Indeed, 78% of our survey respondents agree that with the right information, suppliers can help their organizations become more successful. And half of our survey respondents (49%) cite information sharing as one of the three activities that takes up the most time with strategic suppliers. But acting on that shared information is what creates value, not the data-sharing itself.

Take something as simple as supplier performance data. Required data can reside in multiple systems in a company with varying degrees of quality levels, and the quality levels themselves can even be difficult to determine. But by properly understanding the requirements and conducting a gap analysis on data availability, a company can use technology, supported by the right processes, to automate the collection and cleansing of existing data and use it to draw additional data from new sources, for example, from suppliers themselves.

By visualizing this data through technology and placing it in the hands of supplier relationship managers, it frees them up to conduct more strategic supplier management activities.

Enabling strategic suppliers to better serve you

When it comes to how technology can help with early demand visibility, it is first necessary to understand how demand can be predicted.

Even where companies have seemingly less predictable demand, there will be underlying rules that govern how that demand is likely to fall and a confidence level can be derived. A data scientist can work with large volumes of historical data to build this logic.

If you’re in the construction sector, for example, spend is often based on projects and each project can be unique. By analyzing past projects and grouping them into different types, it is possible for the company to start creating templates for each project type. This logic can be coded in technology with the likely breakdown of material and labor demand requirements to be shared with suppliers.

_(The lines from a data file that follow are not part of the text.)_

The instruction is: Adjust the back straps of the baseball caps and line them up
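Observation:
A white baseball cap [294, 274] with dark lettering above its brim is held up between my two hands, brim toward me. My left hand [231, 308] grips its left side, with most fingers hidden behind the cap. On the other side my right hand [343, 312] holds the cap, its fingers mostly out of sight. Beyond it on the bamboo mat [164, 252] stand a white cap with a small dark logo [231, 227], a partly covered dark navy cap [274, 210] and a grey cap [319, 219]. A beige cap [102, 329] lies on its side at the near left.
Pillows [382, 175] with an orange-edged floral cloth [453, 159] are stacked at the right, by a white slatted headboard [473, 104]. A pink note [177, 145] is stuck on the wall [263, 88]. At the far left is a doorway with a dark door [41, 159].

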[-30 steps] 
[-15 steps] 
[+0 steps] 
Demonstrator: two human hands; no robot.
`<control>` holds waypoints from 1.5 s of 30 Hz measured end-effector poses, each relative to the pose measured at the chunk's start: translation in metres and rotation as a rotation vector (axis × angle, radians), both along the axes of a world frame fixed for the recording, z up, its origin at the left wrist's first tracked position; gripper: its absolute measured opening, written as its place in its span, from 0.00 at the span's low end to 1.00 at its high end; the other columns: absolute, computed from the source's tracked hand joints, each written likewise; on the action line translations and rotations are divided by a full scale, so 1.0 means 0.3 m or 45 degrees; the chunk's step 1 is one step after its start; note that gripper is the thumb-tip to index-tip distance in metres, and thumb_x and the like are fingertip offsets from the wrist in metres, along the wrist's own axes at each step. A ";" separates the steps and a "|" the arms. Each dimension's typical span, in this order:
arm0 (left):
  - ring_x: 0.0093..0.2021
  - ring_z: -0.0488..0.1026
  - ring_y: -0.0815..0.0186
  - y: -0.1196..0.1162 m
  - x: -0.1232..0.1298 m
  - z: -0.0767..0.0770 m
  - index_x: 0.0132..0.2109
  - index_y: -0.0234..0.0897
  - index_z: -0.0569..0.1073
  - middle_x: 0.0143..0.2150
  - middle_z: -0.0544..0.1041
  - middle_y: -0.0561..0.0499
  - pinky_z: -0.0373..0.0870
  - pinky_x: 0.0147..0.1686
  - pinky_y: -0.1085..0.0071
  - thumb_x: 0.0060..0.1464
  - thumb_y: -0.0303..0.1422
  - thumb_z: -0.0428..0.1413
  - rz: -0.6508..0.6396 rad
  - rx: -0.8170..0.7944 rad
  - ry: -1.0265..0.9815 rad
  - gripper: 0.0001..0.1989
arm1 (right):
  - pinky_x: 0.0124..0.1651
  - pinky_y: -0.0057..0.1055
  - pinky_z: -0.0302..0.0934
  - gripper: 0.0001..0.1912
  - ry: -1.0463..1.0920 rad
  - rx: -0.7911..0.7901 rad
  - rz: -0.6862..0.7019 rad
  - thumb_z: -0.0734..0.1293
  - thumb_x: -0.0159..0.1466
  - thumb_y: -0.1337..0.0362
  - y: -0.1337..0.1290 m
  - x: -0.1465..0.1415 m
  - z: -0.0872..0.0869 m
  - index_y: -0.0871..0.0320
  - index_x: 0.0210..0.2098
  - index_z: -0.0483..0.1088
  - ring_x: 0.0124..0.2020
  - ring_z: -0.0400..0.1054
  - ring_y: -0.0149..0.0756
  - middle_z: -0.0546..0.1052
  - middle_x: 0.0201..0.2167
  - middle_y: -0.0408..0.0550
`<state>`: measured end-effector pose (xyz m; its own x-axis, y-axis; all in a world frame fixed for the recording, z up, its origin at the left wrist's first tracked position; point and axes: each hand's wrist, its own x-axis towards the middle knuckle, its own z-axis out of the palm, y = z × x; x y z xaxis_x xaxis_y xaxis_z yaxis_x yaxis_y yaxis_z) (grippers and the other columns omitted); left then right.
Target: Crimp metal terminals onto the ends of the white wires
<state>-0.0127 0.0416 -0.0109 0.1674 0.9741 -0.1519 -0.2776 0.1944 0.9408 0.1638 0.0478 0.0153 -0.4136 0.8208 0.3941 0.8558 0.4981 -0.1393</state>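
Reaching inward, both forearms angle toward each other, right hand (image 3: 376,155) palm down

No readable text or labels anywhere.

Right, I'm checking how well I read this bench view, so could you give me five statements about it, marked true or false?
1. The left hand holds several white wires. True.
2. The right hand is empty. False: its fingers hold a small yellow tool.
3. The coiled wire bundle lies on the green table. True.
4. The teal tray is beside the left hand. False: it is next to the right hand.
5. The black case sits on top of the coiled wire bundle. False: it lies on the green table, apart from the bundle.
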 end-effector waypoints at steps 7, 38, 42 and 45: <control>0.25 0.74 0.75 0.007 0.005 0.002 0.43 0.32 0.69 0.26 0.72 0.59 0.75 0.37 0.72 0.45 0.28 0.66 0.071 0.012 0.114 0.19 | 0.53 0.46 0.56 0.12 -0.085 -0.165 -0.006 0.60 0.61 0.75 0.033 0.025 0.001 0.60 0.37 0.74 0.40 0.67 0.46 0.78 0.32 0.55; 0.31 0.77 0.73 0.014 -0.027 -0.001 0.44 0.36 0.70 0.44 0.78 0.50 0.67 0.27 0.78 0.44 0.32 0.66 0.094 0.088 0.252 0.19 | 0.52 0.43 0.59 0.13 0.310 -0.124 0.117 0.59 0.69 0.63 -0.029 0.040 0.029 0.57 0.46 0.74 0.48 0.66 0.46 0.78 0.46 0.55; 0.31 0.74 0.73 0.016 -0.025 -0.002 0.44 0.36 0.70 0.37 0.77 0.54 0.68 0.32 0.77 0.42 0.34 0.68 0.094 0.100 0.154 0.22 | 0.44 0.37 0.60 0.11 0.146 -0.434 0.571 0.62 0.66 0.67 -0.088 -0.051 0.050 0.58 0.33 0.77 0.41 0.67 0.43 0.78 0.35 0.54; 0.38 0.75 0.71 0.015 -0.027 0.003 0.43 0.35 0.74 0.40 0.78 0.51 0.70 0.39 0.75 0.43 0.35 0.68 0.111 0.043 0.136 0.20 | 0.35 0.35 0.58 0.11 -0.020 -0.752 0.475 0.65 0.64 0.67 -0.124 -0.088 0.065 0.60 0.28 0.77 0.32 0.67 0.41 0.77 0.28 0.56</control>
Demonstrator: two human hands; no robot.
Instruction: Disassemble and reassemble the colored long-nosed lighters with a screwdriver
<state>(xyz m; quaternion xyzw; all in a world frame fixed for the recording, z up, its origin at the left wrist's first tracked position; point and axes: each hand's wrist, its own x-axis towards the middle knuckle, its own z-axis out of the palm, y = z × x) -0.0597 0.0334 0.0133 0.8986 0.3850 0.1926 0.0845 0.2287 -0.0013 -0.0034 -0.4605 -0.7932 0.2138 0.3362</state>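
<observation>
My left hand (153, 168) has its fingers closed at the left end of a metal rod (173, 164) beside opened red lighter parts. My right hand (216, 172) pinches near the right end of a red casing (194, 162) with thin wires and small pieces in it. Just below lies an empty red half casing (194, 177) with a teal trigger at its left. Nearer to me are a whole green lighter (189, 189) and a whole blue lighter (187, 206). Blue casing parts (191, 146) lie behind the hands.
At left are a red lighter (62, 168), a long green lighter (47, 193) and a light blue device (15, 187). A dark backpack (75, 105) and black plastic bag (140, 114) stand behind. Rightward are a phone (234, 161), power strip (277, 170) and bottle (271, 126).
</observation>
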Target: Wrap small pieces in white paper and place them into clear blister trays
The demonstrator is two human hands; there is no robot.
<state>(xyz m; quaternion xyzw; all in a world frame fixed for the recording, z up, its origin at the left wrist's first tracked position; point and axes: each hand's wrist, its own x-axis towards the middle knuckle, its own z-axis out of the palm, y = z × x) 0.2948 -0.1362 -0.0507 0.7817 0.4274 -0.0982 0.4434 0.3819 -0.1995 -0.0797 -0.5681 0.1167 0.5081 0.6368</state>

With a smoother and less manual information-sharing process between the company and suppliers, procurement is freed to act as an intelligent data function, working in the background to model the information and consistently improve the accuracy of predictions going forward.

People and technology

Ultimately, it is the quality of human interactions that determines the success of a strategic relationship between company and supplier. Those organizations that understand how they can best apply technology to their relationships in a way that maximizes that quality are likely to gain a competitive advantage and set themselves up for future success.